== TASK PROMPT ==
Below are entries. Copy exactly the lines running from the line that holds "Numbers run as" to the line that holds "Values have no", with both ends included.

== RECORDS TO PROCESS ==
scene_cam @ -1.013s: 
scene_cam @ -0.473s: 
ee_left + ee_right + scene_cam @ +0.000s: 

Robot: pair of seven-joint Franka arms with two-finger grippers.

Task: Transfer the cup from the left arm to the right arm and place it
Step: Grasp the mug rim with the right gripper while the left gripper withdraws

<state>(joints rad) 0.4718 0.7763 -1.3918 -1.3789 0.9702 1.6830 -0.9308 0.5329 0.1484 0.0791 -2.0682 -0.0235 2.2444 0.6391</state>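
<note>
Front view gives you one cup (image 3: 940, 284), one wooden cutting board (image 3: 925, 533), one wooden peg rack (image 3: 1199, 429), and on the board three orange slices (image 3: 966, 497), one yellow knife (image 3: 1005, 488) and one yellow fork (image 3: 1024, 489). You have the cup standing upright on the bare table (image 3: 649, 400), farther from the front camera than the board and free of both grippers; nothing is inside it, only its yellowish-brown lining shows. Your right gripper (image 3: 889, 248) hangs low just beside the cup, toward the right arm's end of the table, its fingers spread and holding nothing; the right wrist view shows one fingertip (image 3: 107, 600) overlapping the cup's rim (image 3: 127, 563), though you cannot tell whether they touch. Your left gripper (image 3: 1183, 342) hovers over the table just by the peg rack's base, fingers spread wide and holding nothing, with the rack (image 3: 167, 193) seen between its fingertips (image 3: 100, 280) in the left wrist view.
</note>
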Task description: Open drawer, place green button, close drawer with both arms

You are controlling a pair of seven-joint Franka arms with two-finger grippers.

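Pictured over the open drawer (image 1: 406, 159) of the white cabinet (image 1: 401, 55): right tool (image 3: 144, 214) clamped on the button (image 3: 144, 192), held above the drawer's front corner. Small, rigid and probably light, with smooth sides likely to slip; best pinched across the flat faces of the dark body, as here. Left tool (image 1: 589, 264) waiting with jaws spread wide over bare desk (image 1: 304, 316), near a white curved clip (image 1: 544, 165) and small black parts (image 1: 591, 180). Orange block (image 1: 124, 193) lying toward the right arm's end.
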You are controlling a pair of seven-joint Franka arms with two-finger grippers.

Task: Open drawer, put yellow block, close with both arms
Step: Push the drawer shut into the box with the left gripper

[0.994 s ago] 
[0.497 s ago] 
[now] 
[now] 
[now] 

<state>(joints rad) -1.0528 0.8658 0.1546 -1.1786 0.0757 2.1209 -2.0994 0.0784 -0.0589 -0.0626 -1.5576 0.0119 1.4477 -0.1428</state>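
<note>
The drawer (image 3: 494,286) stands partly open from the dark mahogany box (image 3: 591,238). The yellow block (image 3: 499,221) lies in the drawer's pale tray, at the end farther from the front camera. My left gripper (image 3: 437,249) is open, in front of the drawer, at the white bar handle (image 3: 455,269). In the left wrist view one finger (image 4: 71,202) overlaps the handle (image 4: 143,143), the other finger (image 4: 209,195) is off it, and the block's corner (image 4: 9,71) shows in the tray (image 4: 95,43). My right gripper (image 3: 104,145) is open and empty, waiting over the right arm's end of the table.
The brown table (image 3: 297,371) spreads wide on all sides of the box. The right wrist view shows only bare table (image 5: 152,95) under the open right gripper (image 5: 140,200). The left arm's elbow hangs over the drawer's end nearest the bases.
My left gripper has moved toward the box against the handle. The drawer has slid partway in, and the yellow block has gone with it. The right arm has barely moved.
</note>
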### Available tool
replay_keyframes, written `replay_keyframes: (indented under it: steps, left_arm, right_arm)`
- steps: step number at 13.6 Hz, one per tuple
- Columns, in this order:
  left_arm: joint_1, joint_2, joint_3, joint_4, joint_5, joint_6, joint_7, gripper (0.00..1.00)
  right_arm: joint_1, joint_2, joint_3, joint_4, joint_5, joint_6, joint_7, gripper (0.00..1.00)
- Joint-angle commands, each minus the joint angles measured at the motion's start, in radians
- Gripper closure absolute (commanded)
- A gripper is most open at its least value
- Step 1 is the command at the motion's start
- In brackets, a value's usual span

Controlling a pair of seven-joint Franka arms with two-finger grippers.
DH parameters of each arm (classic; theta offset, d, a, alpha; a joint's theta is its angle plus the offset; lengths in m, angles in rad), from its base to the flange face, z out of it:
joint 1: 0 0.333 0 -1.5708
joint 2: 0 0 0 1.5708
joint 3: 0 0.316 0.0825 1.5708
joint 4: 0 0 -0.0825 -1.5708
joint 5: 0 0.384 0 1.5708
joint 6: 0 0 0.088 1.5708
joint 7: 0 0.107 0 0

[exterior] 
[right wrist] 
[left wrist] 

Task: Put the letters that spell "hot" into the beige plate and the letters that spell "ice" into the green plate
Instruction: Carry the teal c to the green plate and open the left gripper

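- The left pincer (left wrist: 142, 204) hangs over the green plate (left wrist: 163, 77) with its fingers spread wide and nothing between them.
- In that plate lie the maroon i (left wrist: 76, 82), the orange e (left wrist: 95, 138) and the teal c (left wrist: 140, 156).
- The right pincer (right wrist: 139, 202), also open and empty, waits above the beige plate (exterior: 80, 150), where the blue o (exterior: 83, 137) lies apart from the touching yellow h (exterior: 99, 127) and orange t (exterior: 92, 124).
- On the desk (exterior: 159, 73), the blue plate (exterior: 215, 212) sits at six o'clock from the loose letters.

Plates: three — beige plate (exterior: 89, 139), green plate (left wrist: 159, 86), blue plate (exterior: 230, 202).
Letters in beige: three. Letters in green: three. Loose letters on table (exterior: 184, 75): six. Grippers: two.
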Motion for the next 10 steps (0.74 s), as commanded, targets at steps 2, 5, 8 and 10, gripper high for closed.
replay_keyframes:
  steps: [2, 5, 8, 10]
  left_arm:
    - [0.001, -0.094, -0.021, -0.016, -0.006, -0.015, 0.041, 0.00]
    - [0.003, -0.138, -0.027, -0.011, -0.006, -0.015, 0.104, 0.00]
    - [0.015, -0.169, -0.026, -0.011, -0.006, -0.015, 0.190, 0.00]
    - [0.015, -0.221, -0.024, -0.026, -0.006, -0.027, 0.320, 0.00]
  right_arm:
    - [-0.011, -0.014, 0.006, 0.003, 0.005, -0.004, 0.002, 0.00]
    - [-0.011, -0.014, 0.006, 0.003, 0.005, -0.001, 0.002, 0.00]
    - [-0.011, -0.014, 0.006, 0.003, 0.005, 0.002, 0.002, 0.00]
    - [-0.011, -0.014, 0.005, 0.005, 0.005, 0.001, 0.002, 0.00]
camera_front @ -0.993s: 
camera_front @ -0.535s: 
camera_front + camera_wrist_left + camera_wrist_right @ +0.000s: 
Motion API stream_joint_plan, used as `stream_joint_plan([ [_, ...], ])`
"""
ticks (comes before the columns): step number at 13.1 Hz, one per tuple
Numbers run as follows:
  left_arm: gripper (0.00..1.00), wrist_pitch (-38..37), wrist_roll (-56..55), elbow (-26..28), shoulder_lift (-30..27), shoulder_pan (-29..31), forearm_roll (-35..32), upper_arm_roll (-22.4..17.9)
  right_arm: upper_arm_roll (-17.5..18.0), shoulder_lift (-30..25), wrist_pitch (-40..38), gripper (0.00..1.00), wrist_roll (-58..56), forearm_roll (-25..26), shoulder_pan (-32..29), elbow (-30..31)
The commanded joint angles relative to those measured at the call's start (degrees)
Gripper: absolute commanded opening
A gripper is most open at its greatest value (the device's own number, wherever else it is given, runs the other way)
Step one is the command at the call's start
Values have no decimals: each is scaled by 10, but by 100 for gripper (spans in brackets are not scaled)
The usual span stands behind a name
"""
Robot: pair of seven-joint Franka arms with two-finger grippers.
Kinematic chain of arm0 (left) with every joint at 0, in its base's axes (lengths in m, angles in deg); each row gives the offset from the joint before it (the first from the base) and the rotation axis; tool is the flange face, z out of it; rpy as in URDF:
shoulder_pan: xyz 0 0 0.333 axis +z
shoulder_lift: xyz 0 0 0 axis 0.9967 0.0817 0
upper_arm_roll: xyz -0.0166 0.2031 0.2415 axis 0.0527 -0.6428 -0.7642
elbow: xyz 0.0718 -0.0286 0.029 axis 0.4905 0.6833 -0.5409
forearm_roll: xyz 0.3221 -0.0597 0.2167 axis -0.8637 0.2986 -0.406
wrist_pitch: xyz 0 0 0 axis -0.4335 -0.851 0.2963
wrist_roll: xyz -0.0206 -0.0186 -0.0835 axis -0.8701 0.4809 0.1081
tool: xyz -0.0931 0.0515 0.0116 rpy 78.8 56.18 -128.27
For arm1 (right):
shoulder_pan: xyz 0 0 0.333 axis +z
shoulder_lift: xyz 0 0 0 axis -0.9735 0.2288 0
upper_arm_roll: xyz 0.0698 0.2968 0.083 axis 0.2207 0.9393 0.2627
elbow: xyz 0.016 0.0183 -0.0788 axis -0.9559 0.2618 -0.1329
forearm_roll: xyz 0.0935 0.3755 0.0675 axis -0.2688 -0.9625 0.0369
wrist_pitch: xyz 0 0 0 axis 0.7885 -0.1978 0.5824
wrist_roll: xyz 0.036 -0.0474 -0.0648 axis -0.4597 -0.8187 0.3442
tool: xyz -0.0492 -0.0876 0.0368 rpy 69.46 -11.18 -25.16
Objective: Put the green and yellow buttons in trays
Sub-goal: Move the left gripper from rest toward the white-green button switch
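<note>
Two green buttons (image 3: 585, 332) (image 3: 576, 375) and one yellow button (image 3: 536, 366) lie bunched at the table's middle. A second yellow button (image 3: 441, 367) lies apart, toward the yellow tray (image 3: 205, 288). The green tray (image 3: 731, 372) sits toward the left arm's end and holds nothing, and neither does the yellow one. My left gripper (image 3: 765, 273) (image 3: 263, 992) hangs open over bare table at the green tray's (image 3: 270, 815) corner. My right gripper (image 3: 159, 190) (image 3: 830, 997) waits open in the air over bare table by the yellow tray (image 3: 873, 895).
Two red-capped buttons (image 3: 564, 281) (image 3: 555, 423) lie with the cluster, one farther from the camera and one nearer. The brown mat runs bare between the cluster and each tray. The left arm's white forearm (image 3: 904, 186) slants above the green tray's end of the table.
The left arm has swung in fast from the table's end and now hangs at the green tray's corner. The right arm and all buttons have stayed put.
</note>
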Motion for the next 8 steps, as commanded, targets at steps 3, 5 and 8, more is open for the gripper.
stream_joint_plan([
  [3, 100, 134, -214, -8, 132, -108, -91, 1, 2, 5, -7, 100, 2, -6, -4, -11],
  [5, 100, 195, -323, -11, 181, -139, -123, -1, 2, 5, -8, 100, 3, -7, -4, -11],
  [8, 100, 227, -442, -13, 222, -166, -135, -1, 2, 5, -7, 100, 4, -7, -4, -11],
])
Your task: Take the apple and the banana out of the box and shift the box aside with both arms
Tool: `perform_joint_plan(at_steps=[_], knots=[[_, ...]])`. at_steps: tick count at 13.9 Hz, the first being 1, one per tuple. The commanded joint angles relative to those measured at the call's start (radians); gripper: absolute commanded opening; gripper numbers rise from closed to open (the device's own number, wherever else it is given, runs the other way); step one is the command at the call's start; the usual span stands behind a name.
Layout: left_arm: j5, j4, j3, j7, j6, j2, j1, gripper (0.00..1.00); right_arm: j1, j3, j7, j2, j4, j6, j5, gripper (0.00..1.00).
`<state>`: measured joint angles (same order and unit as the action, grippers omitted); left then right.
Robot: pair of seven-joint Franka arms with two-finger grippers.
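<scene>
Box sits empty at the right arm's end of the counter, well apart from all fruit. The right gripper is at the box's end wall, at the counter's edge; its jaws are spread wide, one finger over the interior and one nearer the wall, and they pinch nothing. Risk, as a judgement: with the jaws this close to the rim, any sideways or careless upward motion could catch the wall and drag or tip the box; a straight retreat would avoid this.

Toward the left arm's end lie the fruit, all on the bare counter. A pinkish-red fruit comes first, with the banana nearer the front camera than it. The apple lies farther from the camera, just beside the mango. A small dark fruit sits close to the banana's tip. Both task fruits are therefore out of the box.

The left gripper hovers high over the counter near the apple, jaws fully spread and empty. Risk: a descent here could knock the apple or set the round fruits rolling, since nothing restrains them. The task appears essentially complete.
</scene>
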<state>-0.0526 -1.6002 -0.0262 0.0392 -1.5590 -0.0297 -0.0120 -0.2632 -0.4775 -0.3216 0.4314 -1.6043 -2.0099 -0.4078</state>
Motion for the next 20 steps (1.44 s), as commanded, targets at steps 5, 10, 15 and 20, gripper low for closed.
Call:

== EXERCISE ANSWER ==
Numbers run as follows:
  left_arm: gripper (0.00..1.00), wrist_pitch (-38..37), wrist_roll (-56..55), elbow (-26..28), shoulder_lift (-30..27), shoulder_pan (-29..31), forearm_roll (-35..32), upper_arm_roll (-22.4..17.9)
  right_arm: upper_arm_roll (-17.5..18.0), shoulder_lift (-30..25), wrist_pitch (-40..38), gripper (0.00..1.00), wrist_roll (-58..56), forearm_roll (-25..26), shoulder_pan (-32..29), elbow (-30..31)
The commanded joint angles relative to those measured at the call's start (degrees)
Gripper: absolute commanded opening
A gripper is most open at its greatest value (the device's own number, wherever else it is given, runs the other way)
Step one is the command at the call's start
Values have no decimals: each is scaled by 10, but by 100 for gripper (spans in brackets are not scaled)

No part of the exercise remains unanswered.